WHAT IS BEING ASKED -
Among the entries below, take the line with "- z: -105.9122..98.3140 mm" and the line with "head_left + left", and output them and every line between them exactly, with nothing else.

Records from a dataset -
+--

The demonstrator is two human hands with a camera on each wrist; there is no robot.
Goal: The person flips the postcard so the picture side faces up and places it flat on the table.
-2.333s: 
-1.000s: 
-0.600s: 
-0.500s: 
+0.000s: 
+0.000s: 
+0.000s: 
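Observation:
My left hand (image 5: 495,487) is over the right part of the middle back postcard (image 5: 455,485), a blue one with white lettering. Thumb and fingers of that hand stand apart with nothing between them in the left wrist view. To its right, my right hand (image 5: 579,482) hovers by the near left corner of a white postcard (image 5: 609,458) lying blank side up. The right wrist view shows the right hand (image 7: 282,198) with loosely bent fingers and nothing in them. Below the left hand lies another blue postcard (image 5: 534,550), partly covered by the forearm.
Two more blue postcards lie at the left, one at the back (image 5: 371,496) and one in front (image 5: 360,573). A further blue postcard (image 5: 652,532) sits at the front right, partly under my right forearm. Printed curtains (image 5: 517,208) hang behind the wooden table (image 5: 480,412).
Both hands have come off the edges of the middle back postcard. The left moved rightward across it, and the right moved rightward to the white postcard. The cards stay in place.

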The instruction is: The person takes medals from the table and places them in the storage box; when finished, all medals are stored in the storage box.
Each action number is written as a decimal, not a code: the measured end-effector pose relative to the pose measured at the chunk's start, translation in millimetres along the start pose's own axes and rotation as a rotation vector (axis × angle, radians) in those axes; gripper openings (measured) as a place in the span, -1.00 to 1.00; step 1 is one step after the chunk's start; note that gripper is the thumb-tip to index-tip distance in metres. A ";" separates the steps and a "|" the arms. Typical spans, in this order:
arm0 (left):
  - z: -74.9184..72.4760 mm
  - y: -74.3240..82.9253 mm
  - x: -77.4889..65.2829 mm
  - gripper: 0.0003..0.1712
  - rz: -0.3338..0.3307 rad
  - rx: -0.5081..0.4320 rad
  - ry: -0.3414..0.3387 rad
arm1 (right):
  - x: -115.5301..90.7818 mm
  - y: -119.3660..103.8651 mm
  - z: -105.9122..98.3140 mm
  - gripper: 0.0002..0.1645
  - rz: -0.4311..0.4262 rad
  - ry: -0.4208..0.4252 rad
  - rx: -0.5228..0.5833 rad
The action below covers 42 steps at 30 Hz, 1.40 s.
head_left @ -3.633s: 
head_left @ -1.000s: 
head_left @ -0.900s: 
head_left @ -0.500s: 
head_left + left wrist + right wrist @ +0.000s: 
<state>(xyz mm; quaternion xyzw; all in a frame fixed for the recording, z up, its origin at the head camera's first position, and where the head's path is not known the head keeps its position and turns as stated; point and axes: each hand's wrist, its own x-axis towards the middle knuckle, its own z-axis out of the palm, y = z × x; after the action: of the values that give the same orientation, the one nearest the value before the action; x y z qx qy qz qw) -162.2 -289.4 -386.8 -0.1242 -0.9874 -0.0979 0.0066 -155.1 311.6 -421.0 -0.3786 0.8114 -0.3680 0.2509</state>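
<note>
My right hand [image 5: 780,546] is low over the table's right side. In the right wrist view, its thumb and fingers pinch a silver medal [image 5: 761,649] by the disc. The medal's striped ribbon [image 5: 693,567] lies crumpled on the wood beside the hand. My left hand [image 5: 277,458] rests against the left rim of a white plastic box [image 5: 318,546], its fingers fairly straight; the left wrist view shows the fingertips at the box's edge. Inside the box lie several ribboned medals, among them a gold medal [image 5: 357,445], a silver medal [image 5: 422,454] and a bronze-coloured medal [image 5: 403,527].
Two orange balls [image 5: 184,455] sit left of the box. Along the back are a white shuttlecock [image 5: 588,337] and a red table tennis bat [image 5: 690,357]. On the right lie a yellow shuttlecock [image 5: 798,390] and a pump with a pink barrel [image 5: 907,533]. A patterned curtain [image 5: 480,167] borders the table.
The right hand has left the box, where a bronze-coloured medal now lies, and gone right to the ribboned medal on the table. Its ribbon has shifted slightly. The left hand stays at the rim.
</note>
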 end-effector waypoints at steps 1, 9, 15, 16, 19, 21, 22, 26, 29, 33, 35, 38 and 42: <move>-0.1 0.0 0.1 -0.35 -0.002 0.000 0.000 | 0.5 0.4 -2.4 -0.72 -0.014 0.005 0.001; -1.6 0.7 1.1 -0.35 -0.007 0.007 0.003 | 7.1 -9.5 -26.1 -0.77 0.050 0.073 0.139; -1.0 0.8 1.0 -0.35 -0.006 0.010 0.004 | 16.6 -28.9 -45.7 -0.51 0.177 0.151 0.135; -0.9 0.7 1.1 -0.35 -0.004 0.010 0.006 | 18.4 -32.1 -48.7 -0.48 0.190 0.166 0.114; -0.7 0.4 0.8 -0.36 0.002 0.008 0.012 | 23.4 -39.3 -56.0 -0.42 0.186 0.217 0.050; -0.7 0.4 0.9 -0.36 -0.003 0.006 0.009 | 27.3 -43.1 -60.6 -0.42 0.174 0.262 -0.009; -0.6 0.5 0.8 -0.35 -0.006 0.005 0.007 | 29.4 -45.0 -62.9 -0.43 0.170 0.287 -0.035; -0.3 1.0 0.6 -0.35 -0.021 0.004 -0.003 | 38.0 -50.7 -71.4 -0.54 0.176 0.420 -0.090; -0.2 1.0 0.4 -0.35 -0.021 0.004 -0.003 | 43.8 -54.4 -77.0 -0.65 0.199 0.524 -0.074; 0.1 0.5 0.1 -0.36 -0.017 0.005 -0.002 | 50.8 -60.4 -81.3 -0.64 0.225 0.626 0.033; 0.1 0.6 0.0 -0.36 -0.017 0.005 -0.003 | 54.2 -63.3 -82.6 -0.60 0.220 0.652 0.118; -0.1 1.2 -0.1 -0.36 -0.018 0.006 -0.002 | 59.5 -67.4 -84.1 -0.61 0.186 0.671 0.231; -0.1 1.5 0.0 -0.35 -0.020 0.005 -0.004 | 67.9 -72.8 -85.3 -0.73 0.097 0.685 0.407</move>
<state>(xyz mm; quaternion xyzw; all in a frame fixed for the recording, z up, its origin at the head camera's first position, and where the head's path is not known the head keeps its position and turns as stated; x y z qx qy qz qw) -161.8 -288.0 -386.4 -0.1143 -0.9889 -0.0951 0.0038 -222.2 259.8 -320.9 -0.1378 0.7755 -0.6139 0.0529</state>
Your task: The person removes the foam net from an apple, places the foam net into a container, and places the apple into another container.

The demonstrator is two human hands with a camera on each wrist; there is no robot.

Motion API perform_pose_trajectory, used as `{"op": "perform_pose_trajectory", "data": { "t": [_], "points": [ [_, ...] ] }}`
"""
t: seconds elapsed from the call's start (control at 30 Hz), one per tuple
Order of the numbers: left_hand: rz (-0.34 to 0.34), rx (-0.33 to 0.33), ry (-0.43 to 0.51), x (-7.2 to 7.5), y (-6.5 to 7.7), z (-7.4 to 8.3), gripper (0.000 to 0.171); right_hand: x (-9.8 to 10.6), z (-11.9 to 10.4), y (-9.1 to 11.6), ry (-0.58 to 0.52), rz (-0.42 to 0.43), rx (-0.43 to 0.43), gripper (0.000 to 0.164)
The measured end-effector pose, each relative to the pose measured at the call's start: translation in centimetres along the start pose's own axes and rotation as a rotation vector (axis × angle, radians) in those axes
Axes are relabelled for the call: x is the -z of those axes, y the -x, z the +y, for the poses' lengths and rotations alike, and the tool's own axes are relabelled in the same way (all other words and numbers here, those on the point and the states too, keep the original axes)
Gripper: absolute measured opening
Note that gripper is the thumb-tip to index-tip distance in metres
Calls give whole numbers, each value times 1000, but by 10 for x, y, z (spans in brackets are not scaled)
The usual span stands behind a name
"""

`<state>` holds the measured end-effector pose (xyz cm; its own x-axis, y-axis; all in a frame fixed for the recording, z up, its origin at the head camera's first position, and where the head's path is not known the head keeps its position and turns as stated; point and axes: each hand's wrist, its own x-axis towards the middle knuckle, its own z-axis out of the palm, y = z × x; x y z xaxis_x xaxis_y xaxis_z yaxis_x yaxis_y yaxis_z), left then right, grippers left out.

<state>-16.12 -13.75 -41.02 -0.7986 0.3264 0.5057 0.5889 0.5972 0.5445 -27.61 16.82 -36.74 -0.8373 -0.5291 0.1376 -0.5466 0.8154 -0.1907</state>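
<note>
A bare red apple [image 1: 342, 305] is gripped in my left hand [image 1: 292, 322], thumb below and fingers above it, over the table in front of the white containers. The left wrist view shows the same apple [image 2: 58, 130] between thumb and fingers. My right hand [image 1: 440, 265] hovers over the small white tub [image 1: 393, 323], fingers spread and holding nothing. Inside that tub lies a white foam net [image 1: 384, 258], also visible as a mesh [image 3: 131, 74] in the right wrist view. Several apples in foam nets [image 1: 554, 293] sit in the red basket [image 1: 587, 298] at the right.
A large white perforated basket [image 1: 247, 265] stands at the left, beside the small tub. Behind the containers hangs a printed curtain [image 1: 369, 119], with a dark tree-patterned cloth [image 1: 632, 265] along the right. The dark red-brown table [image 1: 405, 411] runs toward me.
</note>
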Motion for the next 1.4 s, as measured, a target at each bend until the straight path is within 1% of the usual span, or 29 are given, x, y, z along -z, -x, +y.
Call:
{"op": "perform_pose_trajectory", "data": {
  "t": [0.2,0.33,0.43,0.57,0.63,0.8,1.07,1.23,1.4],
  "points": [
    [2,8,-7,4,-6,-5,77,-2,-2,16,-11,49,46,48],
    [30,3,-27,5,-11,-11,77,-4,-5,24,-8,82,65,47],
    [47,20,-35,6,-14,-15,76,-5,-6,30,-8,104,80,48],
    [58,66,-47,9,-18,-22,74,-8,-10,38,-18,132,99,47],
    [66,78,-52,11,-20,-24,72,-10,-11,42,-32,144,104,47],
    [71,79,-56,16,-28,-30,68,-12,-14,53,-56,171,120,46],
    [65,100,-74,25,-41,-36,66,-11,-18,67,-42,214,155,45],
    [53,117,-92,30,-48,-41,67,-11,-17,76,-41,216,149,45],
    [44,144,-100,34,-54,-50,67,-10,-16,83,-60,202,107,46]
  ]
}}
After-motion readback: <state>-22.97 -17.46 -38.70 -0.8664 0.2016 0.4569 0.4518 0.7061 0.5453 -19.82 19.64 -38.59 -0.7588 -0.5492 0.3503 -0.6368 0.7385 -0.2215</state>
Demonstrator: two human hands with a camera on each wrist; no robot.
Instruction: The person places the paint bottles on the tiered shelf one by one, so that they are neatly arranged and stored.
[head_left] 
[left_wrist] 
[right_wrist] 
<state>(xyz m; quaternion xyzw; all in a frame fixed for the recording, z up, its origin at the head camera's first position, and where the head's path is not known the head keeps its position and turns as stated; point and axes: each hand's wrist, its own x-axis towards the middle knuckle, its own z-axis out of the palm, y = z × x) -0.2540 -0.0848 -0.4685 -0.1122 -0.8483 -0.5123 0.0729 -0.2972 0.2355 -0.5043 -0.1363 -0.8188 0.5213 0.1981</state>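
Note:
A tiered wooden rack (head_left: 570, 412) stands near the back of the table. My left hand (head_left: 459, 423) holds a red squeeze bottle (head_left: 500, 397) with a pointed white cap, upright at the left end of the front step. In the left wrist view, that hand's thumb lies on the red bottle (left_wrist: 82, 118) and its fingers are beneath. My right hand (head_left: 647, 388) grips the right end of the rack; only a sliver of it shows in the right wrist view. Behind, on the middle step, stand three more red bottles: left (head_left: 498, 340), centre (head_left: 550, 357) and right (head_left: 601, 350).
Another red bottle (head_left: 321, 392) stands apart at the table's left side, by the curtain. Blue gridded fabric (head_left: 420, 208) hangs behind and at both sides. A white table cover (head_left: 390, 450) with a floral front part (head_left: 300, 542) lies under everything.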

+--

EXERCISE OUTPUT -
  - z: -105.9122..98.3140 mm
  - gripper: 0.0002..0.1645
  - rz: -0.4311..0.4262 rad
  - ry: -0.4208..0.4252 rad
  - rx: -0.5228..0.5833 rad
The action below covers 42 steps at 30 Hz, 1.40 s.
head_left @ -3.633s: 
head_left @ -1.000s: 
head_left @ -0.900s: 
head_left @ -0.500s: 
head_left + left wrist + right wrist @ +0.000s: 

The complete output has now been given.